Un coup de théâtre dans l’affaire de tricherie présumée au lycée de Mbeuleukhé. Les cinq candidats au BFEM 2026, ainsi que l’étudiante interpellée mercredi dernier en plein après-midi, ont été remis en liberté. Une nouvelle qui a fait souffler un vent de soulagement parmi les familles, mais qui laisse planer bien des questions.
Placés en garde à vue à la brigade de gendarmerie de Yang-Yang depuis leur interpellation, les voilà donc dehors, libres comme l’air. Pour eux, c’est une délivrance. Pour l’opinion publique, c’est un revirement inattendu – et encore bien flou dans ses motivations.
Rappelons les faits : les surveillants avaient surpris les suspects en pleine action, en leur possession des documents contenant les corrigés complets des épreuves de mathématiques et d’histoire-géographie. La triche avait été déjouée sur le fil, et les langues s’étaient déliées.

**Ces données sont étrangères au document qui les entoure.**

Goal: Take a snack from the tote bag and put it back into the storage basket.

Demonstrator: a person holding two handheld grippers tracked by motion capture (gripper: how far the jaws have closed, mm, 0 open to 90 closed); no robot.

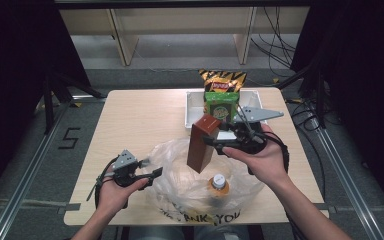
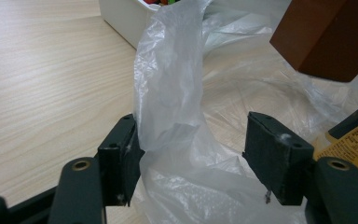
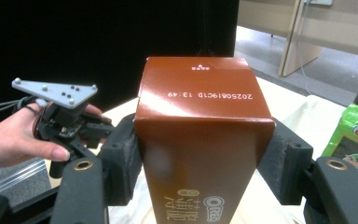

Mais aujourd’hui, les portes de la gendarmerie se sont ouvertes. Pour quelles raisons ? Les autorités restent discrètes sur les motifs précis de cette libération. Enquête insuffisante ? Mesures alternatives ? Ou simple étape procédurale avant un éventuel procès ? Le mystère reste entier pour l’instant. Une chose est sûre : ce dossier, qui avait ébranlé tout un établissement, n’a pas encore livré tous ses secrets. Et les langues, elles, continuent de murmurer dans les couloirs du lycée.